If you watched the video tutorial (around 3:50), you saw a quick demo of the edge confidence slider. For those who didn't just go back and look, it refines the data set by only displaying nodes above the selected edge confidence (which is more generally a measure of the "connectedness" of employees). This was done by reloading the graph every time the slider's value changed, which forced the force graph to check which employees were connected, purge any newly unconnected nodes, and add any newly connected nodes. Because D3 handles the transition between data sets for us, that was all that needed to be done.
The other controls were all cosmetic; four of them (shown in the video at around 4:15) are built-in controls to D3's force graph layout, while the last one (node coloring) was heavily customized. We allowed the user to color the nodes by either the location of the employee (we have campuses all around the world) or the connection strength to the hub node. This simply involved telling D3 which attribute to look at for each node and assigning either a linear or ordinal color scheme.

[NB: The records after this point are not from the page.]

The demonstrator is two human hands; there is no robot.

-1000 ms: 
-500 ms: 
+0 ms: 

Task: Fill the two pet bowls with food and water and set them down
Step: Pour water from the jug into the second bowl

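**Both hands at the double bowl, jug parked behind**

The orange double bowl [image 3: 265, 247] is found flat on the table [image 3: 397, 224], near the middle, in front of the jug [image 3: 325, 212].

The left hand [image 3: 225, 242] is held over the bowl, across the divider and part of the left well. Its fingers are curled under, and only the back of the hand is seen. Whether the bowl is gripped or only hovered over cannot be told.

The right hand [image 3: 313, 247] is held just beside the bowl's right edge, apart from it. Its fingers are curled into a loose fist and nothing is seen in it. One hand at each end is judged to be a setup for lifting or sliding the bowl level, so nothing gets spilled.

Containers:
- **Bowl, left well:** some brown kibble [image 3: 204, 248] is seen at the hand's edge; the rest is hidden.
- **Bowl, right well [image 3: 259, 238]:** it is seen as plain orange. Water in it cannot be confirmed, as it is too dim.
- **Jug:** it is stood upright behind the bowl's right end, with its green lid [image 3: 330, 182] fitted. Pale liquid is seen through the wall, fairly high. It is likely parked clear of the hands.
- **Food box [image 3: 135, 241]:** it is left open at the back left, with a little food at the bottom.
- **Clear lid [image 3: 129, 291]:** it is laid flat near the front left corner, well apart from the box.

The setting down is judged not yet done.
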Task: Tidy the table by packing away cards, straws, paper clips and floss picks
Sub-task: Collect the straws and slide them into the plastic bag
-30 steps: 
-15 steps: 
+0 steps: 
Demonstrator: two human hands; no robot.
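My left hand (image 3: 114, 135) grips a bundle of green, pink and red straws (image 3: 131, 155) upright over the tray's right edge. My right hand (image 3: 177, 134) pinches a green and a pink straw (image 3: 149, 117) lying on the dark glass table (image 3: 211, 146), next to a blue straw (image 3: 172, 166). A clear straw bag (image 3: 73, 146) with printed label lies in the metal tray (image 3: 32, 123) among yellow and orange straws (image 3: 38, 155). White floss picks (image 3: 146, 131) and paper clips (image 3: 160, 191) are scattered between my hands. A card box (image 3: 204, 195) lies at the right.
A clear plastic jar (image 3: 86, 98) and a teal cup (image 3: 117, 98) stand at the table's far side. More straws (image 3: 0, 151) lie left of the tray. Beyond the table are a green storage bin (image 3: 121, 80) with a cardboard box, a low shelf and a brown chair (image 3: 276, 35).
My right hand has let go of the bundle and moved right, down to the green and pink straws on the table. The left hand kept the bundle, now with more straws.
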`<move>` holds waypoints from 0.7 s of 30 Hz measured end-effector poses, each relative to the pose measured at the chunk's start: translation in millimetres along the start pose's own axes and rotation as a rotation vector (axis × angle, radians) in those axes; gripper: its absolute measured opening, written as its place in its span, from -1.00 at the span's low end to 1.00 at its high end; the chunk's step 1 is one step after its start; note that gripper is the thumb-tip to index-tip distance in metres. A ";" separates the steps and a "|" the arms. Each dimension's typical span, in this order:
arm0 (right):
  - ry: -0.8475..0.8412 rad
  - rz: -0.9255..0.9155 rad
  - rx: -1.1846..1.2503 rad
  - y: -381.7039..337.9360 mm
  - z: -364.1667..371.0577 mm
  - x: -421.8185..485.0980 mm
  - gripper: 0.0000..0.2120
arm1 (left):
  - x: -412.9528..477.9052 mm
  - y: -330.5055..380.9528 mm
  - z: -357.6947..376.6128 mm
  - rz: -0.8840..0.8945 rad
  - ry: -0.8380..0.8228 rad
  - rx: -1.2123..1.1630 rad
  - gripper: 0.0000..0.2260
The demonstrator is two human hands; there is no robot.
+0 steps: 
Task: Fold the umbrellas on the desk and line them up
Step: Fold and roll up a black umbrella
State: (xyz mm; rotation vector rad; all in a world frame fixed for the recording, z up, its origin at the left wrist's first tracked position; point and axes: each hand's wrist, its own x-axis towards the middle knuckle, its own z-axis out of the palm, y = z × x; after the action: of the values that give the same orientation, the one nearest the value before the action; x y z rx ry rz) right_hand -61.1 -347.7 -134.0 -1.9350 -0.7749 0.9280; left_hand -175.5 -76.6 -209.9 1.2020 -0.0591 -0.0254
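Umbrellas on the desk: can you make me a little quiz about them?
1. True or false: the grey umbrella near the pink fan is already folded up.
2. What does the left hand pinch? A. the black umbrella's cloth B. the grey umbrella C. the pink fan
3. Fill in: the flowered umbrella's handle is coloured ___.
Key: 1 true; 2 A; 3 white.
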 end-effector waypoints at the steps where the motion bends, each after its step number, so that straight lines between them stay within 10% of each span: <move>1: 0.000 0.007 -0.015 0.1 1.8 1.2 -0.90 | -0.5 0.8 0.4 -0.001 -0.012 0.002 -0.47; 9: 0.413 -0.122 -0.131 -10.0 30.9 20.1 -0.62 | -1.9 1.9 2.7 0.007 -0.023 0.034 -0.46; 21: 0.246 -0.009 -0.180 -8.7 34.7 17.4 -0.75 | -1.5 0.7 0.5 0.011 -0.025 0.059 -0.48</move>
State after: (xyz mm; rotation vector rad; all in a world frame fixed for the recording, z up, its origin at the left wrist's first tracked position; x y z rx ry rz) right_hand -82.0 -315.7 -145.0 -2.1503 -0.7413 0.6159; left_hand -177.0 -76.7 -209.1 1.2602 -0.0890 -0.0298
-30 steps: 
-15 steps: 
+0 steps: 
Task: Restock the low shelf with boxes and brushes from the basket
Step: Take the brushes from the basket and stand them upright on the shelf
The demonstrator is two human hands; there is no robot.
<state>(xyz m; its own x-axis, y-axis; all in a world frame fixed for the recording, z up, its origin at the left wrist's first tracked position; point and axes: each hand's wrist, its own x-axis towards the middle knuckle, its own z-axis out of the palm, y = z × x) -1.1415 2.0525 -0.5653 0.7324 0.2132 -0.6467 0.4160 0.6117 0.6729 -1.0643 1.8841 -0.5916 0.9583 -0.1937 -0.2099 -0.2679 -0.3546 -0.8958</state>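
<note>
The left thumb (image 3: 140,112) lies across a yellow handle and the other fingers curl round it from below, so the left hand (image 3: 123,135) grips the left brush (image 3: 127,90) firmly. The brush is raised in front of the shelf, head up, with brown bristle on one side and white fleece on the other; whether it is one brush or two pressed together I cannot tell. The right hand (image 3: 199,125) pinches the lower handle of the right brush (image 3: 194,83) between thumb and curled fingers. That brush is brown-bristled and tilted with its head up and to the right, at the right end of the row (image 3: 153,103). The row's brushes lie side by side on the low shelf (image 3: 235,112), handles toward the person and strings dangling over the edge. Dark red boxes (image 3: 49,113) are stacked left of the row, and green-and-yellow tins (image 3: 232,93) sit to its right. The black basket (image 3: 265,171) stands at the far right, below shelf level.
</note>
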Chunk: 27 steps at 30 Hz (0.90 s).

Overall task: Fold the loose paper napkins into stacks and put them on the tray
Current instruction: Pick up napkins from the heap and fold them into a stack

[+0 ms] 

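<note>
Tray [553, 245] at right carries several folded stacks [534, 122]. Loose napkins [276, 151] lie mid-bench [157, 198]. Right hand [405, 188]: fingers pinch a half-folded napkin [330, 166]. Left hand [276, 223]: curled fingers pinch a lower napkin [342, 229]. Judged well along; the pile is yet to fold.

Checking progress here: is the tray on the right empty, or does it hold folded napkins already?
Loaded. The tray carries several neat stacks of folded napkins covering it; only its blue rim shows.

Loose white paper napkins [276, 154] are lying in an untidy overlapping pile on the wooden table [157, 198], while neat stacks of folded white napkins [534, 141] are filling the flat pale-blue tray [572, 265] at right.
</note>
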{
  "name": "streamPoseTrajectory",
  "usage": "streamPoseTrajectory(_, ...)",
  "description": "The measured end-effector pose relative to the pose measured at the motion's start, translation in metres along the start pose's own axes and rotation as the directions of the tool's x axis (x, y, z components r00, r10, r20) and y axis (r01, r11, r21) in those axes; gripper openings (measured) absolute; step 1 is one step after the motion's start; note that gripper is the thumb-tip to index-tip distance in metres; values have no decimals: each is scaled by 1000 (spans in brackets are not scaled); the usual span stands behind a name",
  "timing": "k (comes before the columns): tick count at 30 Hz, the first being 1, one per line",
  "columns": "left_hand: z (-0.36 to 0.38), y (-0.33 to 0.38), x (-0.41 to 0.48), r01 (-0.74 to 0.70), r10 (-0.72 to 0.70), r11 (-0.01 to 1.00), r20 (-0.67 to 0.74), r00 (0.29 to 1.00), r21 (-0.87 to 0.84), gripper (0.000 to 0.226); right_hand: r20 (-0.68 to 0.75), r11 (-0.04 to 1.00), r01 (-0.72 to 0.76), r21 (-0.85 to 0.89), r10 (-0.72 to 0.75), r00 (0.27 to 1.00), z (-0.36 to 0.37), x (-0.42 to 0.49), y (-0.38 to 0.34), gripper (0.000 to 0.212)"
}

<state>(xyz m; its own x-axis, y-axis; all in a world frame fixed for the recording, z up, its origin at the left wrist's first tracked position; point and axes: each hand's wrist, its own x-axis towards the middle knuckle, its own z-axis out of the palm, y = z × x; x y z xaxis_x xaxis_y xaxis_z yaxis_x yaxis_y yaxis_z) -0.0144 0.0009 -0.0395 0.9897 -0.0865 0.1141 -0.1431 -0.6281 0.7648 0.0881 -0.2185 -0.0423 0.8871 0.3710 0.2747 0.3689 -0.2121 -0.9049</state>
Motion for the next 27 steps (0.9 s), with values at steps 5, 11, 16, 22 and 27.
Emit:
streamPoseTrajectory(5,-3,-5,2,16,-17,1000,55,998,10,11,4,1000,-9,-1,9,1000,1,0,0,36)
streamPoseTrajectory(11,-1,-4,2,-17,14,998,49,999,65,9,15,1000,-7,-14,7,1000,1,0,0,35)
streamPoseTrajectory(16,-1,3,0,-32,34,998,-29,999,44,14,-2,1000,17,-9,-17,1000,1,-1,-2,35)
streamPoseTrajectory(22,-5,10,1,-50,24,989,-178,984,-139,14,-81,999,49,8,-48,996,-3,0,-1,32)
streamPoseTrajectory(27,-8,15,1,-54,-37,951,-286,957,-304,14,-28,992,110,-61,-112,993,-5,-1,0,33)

Since this was an internal tool, we decided to also add a manual query field. Since switching tabs is a lot of work, I allowed anyone to enter their own SPARQL (the de-facto graph database query language) query into the tool to see what results it returned. If you don't know SPARQL or RDF, the results may seem convoluted. The basic query shown in the screenshot below simply asks for every triple in the database (since we used variables - denoted by the "?" - for the subject, predicate, and object fields), but only grabs the predicate ("?p" at the top) to display. Essentially, we're asking the database to show every type of relation between two entities that exists. You can see on the right side of the results that this includes some characteristics of employees ("has_upifirst_name", "has_first_name", etc.) as well as some properties of the links between employees ("weight", "common terms", etc.). This allowed any curious employee (specifically, any of the three employees who knew SPARQL at AbbVie) to run their own queries and poke around with the data directly.
I learned a ton from the project, but it was mostly concentrated on the idea of graph databases. I also had some planning difficulties, and I had to refactor some of the code that was written for me. This still stands as one of my favorite projects of all time simply due to the sheer amount of new concepts I was exposed to.
Before this, I didn't even know graph databases existed. I suffered through the entire RDF spec and read the entire SPARQL fish-book, and I still feel like I've barely brushed the surface. The whole concept of the "Semantic Web" is fascinating, and I hope I can find time to dig into it further. I also enjoyed working with Stardog; it was one of the smoothest software packages I've run into, and full of rich tools. Along the road, I'd like to try out Neo4j or another graph database.
This is probably my third project chronologically where planning was classified as a learning point. While AbbCruncher was better, the codebase is still pretty messy. Especially the front-end UI. Beneath the fancy animations and sleek loading bar is a monstrosity; a tangled mess of conditionals and unnecessary functions that absorb the screams of the developers who witness it. With every tear shed for the violated UX principles, it grows more powerful.